Post

Prof Darrel Francis ☺ Mk CardioFellows Great Again

@ProfDFrancis

Apr 21, 2018 • 89 tweets • 18 min read • Read on X

Risk Ratio, Odds Ratio, Hazard Ratio
========================

2nd and final part of the tweetorial, from ORBITA-HQ!

Fun, easy and informative [*]

#MedEd #FOAMed #cardiology #cardiotwitter
[*] Results may vary and are not guaranteed. See small print.

Not all fears are alike.

* Some fears are one-and-done:
I get a cold which progresses to pneumonia. Will I die, or recover?

* Other things hang over us for much longer, perhaps all your life.
Will you get hit by a bus?
Get a heart attack?
There's no "sell by" date on the fear.

Practice Qs

You are walking through Hyde park, minding your own business.
Hardly causing any trouble at all.
Perhaps the odd humorous tweet.

You get a Direct Message:
"Enough of ur abuse!
You will be hearing form my agent shortly.
kthxbai
AJ Kirtane"

You see the agent:

Shortly, the "swoosh" of an arrow pierces the afternoon quiet, and as you throw yourself into the shrubbery, you notice the archer has no spare arrows.

There is a single arrow.

If it misses, can that particular shot suddenly kill you later that day, or tomorrow?

Fortunately, you escape.
But you do have a bit of a sweet tooth, and a big tummy.

Your doctor calculates your 10-year CV risk as "15% over 10 years".
You are not very good with numbers, but this doesn't sound good to you.

"Cheer up," says your friend Maricris Tuason.

"Per year, it's only 1.5%! You are 98.5% infarct free this year!"

This slowly sinks in as better news.

"Per month, 0.1%," she continues.

"Per day, 0.004%. So stop worrying."

Is a probability of survival of 99.996% good?

For things that "depend for how long", there is no point quoting a risk or an odds, on their own. You MUST also quote how long this is for.

Let's summarise so far.

When you have a one-and-done event, such as a pneumonia where you die or not, a single bullet which kills you or not, then you

DO THE EXPERIMENT and
COUNT THE BODIES

The only thing that matters is how many people died (or whatever).

The mathematically best thing to do, to see if a treatment makes one-and-done events SAFER, is the ODDS RATIO or RISK RATIO (also called relative risk)

ODDS RATIO
is mathematically best.
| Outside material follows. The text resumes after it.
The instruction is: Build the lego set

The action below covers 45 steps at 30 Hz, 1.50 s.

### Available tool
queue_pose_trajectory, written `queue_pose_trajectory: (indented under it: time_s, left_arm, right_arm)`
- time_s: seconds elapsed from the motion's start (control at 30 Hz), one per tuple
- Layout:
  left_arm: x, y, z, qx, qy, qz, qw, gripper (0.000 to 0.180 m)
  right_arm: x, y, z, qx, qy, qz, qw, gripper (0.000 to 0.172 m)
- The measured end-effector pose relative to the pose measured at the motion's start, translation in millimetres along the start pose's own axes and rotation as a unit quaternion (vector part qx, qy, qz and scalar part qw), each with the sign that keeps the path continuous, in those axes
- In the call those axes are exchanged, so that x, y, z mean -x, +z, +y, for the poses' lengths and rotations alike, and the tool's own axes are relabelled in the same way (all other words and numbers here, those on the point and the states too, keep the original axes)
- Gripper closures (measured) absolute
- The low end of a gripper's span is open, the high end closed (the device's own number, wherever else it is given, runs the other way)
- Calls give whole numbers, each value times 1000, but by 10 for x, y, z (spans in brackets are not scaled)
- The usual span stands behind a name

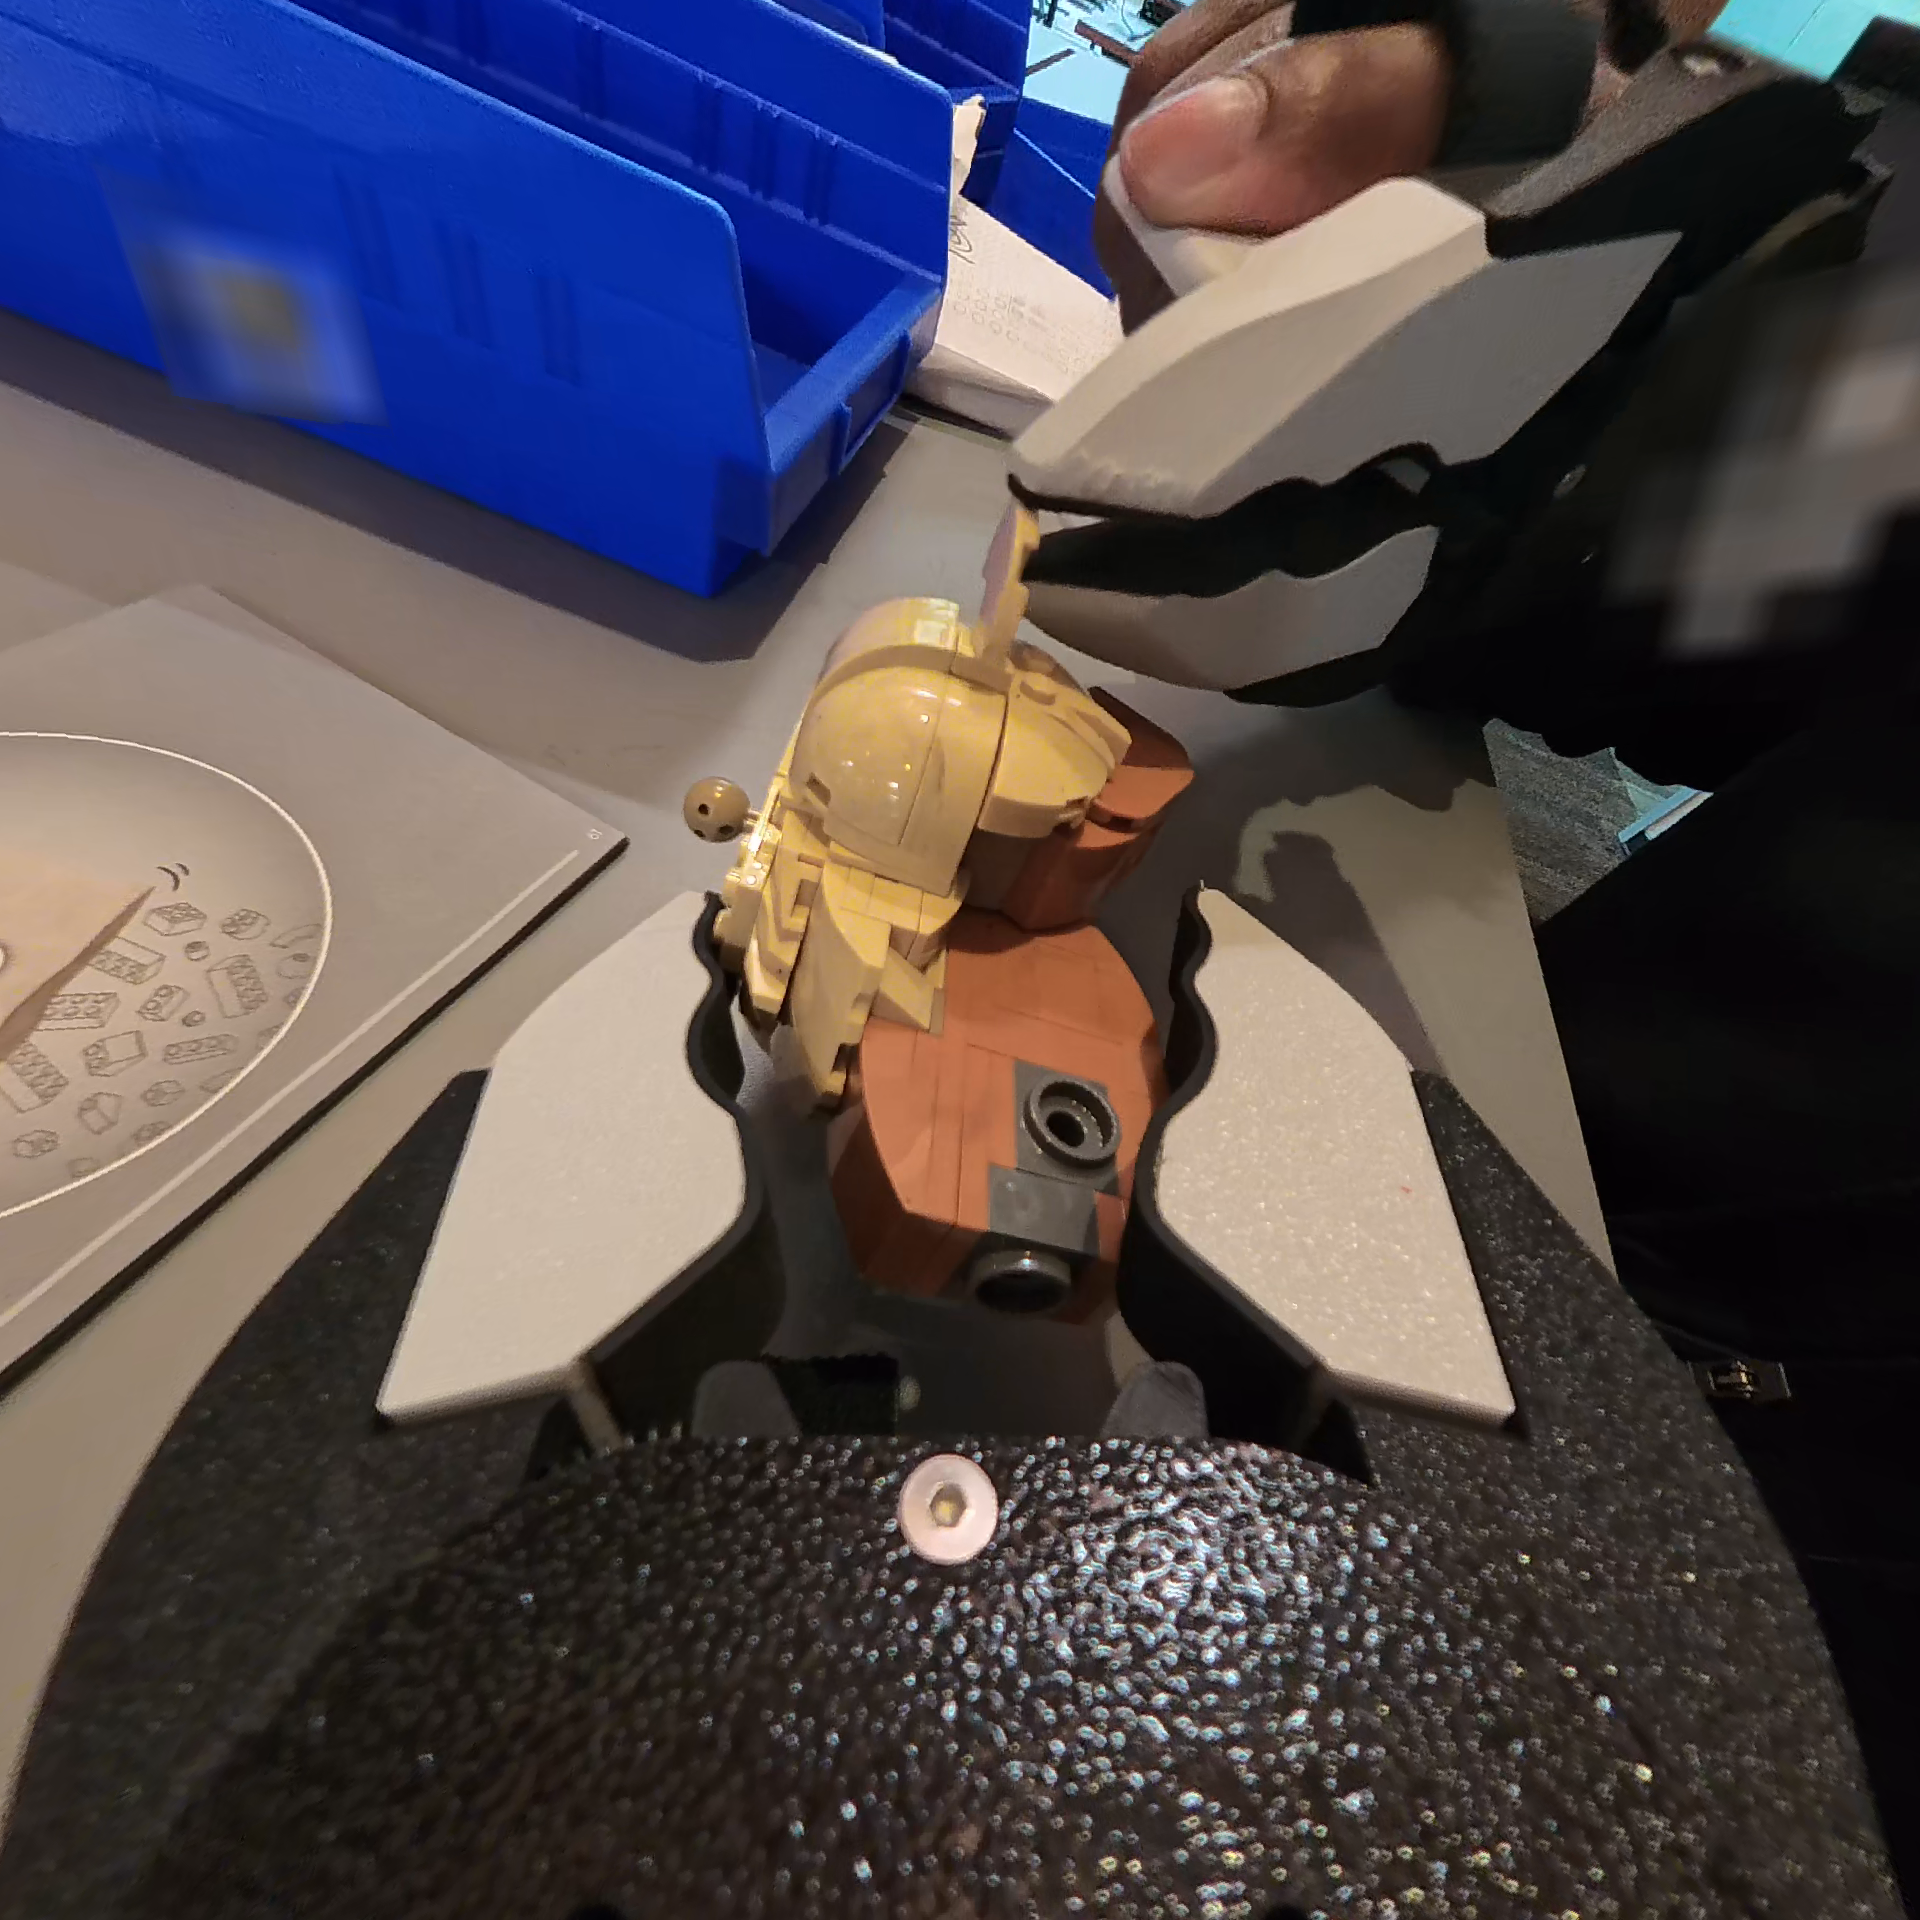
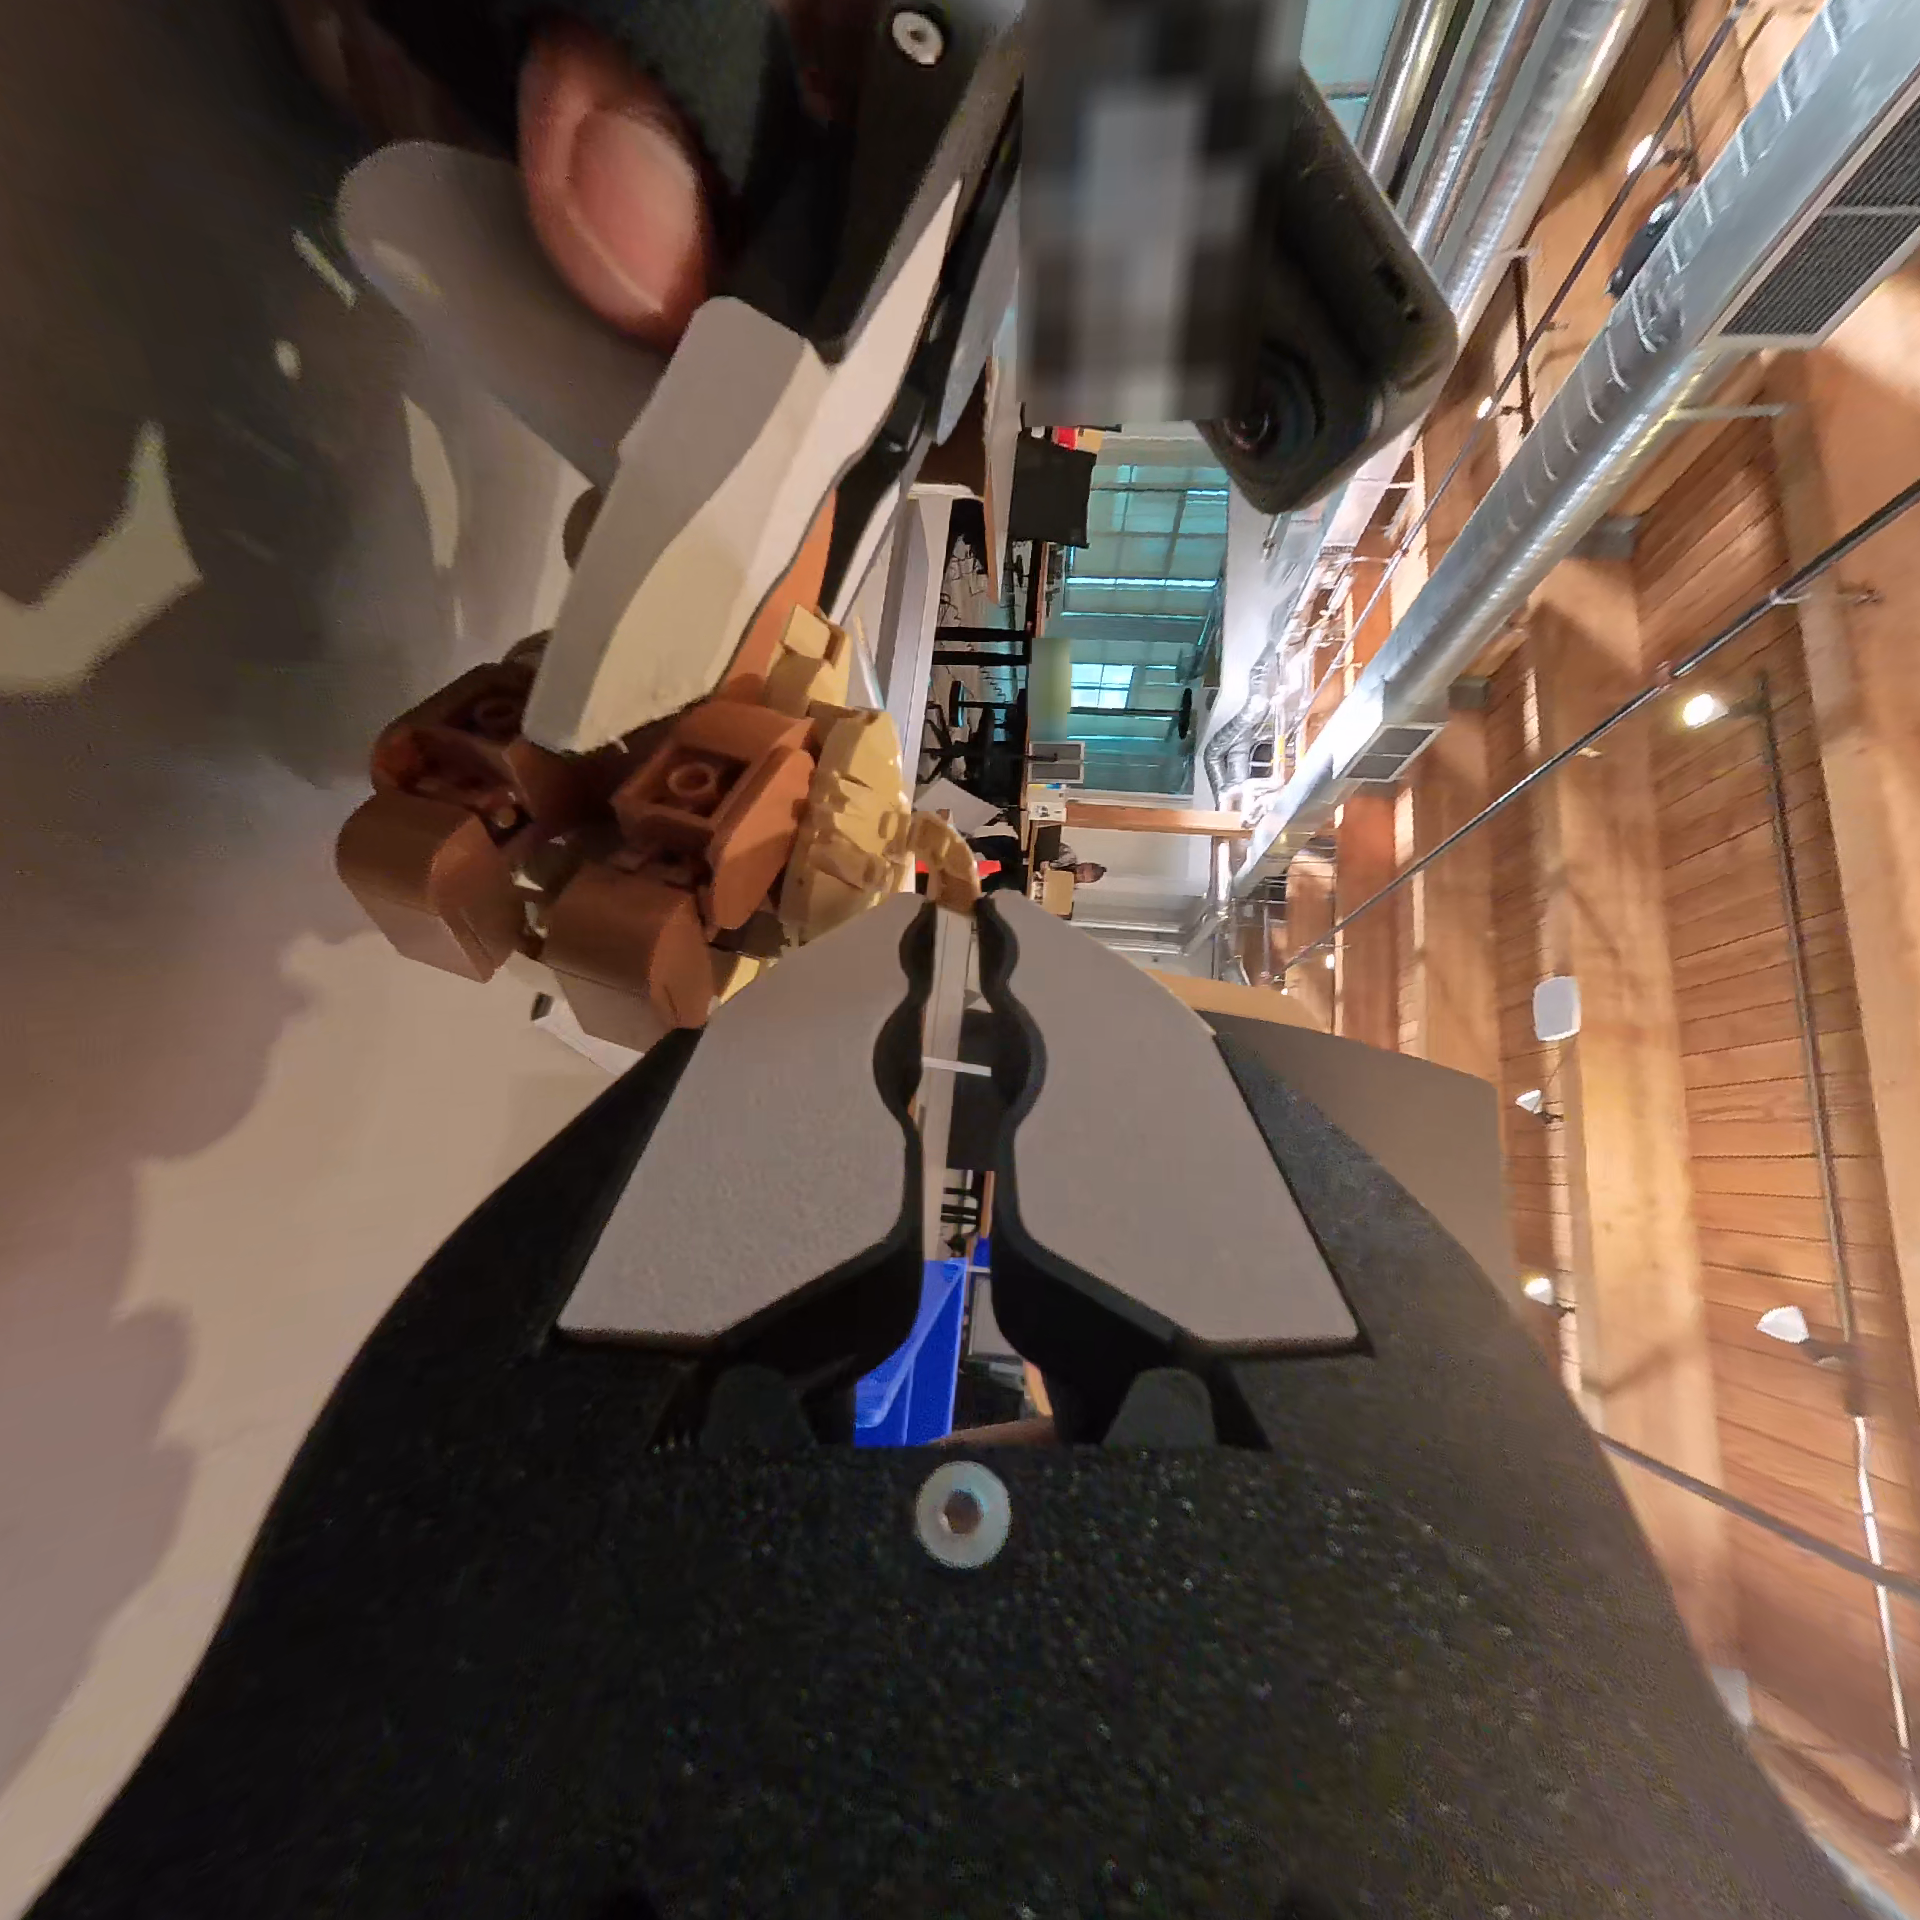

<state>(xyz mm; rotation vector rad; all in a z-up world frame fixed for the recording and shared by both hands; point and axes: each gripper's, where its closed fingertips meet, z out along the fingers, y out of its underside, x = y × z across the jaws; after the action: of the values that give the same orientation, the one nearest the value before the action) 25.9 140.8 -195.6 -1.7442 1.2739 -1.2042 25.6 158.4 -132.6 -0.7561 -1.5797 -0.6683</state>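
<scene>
A brick-built figure [image 1: 935,935] with a tan front and a brown back sits between the wide-set fingers of my left gripper [image 1: 956,904]. Both pads lie against its sides just above the grey table [image 1: 582,665]. My right gripper [image 1: 1029,540] comes in from the upper right. Its fingers are pinched on a thin tan piece [image 1: 1010,582] at the figure's top. In the right wrist view the right gripper [image 2: 953,906] has its tips closed on that curved tan piece [image 2: 948,857]. There one finger [image 2: 644,623] of the left gripper overlaps the brown part of the figure [image 2: 623,831].
Blue storage bins [image 1: 520,260] stand at the back left. An open instruction booklet [image 1: 208,935] lies at the left and white paper [image 1: 997,332] lies behind the bins. The table's edge [image 1: 1538,883] runs close on the right. A thumb [image 1: 1247,135] rests on the right gripper. The left gripper's tips are roughly 6 cm from the right gripper's.
</scene>
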Motion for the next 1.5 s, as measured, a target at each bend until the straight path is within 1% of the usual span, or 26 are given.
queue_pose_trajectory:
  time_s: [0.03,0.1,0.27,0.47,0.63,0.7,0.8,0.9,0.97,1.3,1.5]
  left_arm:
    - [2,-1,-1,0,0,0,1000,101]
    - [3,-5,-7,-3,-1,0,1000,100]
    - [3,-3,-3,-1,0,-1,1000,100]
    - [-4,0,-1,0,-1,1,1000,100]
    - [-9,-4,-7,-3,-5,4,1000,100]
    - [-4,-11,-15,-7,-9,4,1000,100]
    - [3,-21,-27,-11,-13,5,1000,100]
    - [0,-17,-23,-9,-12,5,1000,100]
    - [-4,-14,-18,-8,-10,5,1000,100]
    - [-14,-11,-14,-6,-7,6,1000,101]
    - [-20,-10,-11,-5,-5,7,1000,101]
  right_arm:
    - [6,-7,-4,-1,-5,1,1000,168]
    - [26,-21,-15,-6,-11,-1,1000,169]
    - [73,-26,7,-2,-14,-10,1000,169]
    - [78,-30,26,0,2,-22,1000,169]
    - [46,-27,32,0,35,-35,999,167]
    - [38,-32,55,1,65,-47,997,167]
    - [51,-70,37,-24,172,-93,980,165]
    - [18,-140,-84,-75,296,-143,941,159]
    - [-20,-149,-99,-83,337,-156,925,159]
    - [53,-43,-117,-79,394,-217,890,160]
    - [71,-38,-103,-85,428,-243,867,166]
Frank Harrell has no doubt got a few chapters in his "Baffling Book of foRmulas" [BBR] about why Odds Ratio is preferable.

In short, ODDS ratio lets us see that 90% mortality is much better than 99%, even though the RISK ratio is almost 1.

RISK RATIO
is easiest for general people to understand.

For probabilities that are much closer to 0 than 1, odds ratio and risk ratio are almost the same. So we can almost interchange them.

But both are for "one and done" things.

ODDS and RISK are when the only thing that matters is THAT people died, NOT WHEN they died.

Whether you die at 5 am or 9 am, of your pneumonia, is no great difference to your family. There is an answer to "did you survive or not", which is what matters.

CHRONIC CONDITIONS
================

In the case of dying of life in general, there is no ultimate escape. Eventually it's gonna get you. The only question is when.

So a treatment that makes life safer for you, doesn't change the "final" percentage. Its 100% one way or another.

Have a look at the CONSENSUS trial, of Enalapril in chronic heart failure.

In the placebo arm, what is the risk of death?

In the enalapril arm, what is the risk of death?

So which of these is the closest to the RISK RATIO (also called RELATIVE RISK) for death, in the enalapril arm versus the placebo arm, in the graph shown above?

Not very exciting, eh?

So why are ACEi now routine care in chronic heart failure?

Yes, you calculated all of the above correctly. By the time everyone was dead in one arm, almost everyone was dead in the other arm.

So the relative risk was almost 1.

That's not the way to study the benefit of an intervention in patients who have very severe, lethal disease.

Let's look at another problem with just _counting_ up the deaths.

Look carefully at the second year of the trial.

In which arm did MORE ACTUAL PEOPLE die, in the second year?

Hint:

This is almost the same as asking,
"Which red mortality line is steeper?"

Exactly! If we had only turned up at trial HQ at the start of the second year, and ONLY counted the notifications of deaths coming in, we wouldn't have been very happy at the end of the second year.

We'd have convened a secret committee to tell us to change the Primary Endpt to:

Fortunately, there was no need for this shenanigans, tweeting, letter-to-editoring and blocking.

There's a perfectly good reason why there were more deaths in the enalapril arm than the placebo arm, in the second year:

[Note to statisticians. I am avoiding describing what Cumulative Hazard itself is, as doctors tend to find this, and logging and exping, rather distressing. So I am aiming to go straight for hazard ratio, skipping Hazard.]

The idea of hazard ratio (in my simplified mind) focuses on short periods of time. So short that, roughly speaking, there is a steady rate of death in both arms. Different between the arms, but within each arm steady.

Let's look at a short bit of time in the placebo arm.

In this short bit of time, roughly what percentage of people died in this arm (placebo).
The deaths are the red wedge, accumulating steadily through time (even though it is a short time).

And now let's look at the treatment arm (Francisopril).

Roughly by eye, what proportion of people died in the Francisopril arm, during this short period of time?

So, in this very short period of time, what is the relative risk in the francisopril arm, versus the placebo arm as reference?

At a later point in the trial, there have been many deaths in the placebo arm.
There have been fewer deaths in the francisopril arm.

There are 80 patients in the francisopril arm, but only 40 in the placebo arm.
As you watch for a while, 4 people die in each arm.

For the patients alive at the beginning of this little time segment, what is the relative risk of dying in the francisopril arm, versus in the placebo arm?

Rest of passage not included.